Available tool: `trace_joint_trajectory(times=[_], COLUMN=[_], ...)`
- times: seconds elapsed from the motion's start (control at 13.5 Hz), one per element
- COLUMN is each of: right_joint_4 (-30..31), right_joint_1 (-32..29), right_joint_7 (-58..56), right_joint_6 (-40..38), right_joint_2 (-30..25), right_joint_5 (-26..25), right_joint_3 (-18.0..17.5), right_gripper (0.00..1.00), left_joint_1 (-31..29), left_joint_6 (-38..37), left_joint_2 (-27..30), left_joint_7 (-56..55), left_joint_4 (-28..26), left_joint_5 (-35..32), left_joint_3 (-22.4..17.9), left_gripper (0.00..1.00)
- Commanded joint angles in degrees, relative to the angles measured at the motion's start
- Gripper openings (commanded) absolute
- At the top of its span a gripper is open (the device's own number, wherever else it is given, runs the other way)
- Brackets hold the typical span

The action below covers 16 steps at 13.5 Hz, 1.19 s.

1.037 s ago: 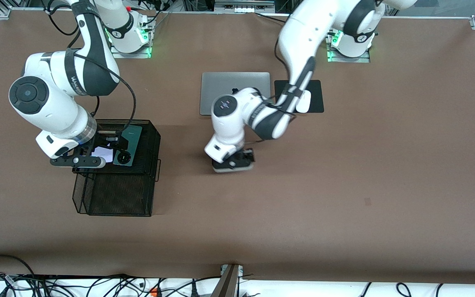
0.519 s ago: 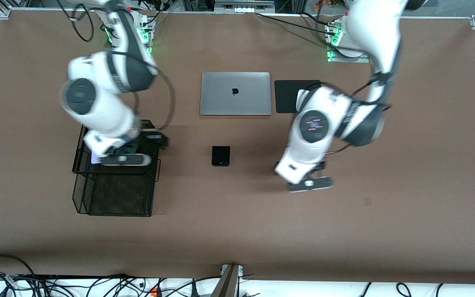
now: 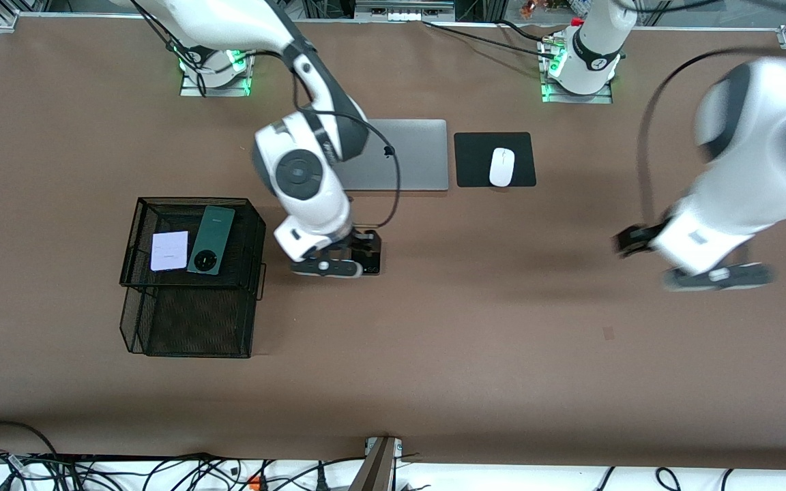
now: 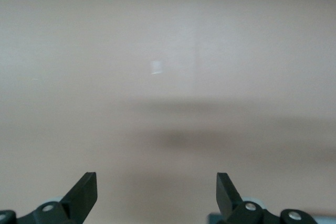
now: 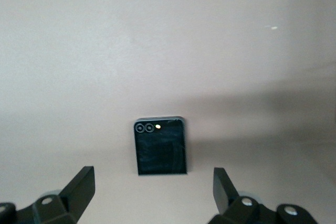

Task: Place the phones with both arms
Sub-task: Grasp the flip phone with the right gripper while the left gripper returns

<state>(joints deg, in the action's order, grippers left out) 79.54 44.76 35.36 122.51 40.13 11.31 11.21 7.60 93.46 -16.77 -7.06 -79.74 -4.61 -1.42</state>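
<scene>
The small black phone (image 3: 372, 254) lies flat on the brown table, nearer the front camera than the laptop. My right gripper (image 3: 359, 254) hangs open just above it and hides part of it. In the right wrist view the black phone (image 5: 160, 148) sits just ahead of the wide-apart jaws of my right gripper (image 5: 152, 182), untouched. The pale lilac-white phone (image 3: 169, 251) and the long dark green phone (image 3: 211, 240) lie side by side on top of the black wire basket (image 3: 195, 200). My left gripper (image 3: 635, 240) is open over bare table toward the left arm's end. The left gripper (image 4: 157, 187) has nothing between its fingers.
A closed silver laptop (image 3: 413, 157) lies near the arms' bases, partly covered by the right arm. Beside it a white mouse (image 3: 501, 166) rests on a black pad (image 3: 475, 160). Cables run along the table edge nearest the front camera.
The left arm left the black phone on the table and swung toward its own end. The right arm came away from the basket and stopped over the black phone.
</scene>
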Motion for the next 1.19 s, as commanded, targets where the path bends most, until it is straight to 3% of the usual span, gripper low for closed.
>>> trace_joint_trajectory(times=[0.0, 0.44, 1.11], right_joint_4=[-1.8, 2.2, 3.4], right_joint_1=[1.6, 2.2, 2.6], right_joint_7=[1.1, 0.4, 0.4], right_joint_6=[2.9, 8.3, 11.6], right_joint_2=[4.0, 6.6, 8.2], right_joint_5=[-0.6, -3.7, -3.6], right_joint_3=[0.3, 0.2, 0.1], right_gripper=[0.99, 0.99, 0.99], left_joint_1=[-4.1, -5.8, -5.7], left_joint_6=[-2.6, -4.7, -1.9], left_joint_2=[5.4, 15.9, 17.6], left_joint_7=[7.7, 9.7, 8.4], left_joint_4=[-3.2, -8.9, -8.4], left_joint_5=[0.9, 4.1, 5.9], left_joint_3=[1.2, 1.3, 2.1], left_gripper=[1.0, 1.0, 1.0])
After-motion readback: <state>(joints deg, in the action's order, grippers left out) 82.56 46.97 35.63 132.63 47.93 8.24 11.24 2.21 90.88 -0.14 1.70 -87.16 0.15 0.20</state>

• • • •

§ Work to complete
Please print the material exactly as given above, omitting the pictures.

§ Output
Available tool: `trace_joint_trajectory(times=[_], COLUMN=[_], ...)`
- times: seconds elapsed from the motion's start (control at 13.5 Hz), one per element
- COLUMN is each of: right_joint_4 (-30..31), right_joint_1 (-32..29), right_joint_7 (-58..56), right_joint_6 (-40..38), right_joint_2 (-30..25), right_joint_5 (-26..25), right_joint_3 (-18.0..17.5), right_gripper (0.00..1.00), left_joint_1 (-31..29), left_joint_6 (-38..37), left_joint_2 (-27..30), left_joint_7 (-56..55), left_joint_4 (-28..26), left_joint_5 (-35..32), left_joint_3 (-22.4..17.9), left_gripper (0.00..1.00)
- Commanded joint angles in degrees, relative to the angles measured at the motion's start
- Gripper openings (commanded) absolute
- At the top of its span a gripper is open (the device's own number, wherever else it is given, runs the other way)
- Brackets hold the typical span

The action below covers 16 steps at 13.5 Hz, 1.19 s.

1.037 s ago: 
0.519 s ago: 
now: 
now: 
now: 

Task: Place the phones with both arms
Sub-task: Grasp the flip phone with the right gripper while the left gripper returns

<state>(joints deg, in the action's order, grippers left out) 79.54 44.76 35.36 122.51 40.13 11.31 11.21 7.60 93.46 -16.77 -7.06 -79.74 -4.61 -1.42</state>
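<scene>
The small black phone (image 3: 372, 254) lies flat on the brown table, nearer the front camera than the laptop. My right gripper (image 3: 359, 254) hangs open just above it and hides part of it. In the right wrist view the black phone (image 5: 160, 148) sits just ahead of the wide-apart jaws of my right gripper (image 5: 152, 182), untouched. The pale lilac-white phone (image 3: 169, 251) and the long dark green phone (image 3: 211, 240) lie side by side on top of the black wire basket (image 3: 195, 200). My left gripper (image 3: 635, 240) is open over bare table toward the left arm's end. The left gripper (image 4: 157, 187) has nothing between its fingers.
A closed silver laptop (image 3: 413, 157) lies near the arms' bases, partly covered by the right arm. Beside it a white mouse (image 3: 501, 166) rests on a black pad (image 3: 475, 160). Cables run along the table edge nearest the front camera.
The left arm left the black phone on the table and swung toward its own end. The right arm came away from the basket and stopped over the black phone.
</scene>
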Motion for the next 1.19 s, as commanded, targets where the path bends most, until it is straight to 3% of the usual span, gripper low for closed.
>>> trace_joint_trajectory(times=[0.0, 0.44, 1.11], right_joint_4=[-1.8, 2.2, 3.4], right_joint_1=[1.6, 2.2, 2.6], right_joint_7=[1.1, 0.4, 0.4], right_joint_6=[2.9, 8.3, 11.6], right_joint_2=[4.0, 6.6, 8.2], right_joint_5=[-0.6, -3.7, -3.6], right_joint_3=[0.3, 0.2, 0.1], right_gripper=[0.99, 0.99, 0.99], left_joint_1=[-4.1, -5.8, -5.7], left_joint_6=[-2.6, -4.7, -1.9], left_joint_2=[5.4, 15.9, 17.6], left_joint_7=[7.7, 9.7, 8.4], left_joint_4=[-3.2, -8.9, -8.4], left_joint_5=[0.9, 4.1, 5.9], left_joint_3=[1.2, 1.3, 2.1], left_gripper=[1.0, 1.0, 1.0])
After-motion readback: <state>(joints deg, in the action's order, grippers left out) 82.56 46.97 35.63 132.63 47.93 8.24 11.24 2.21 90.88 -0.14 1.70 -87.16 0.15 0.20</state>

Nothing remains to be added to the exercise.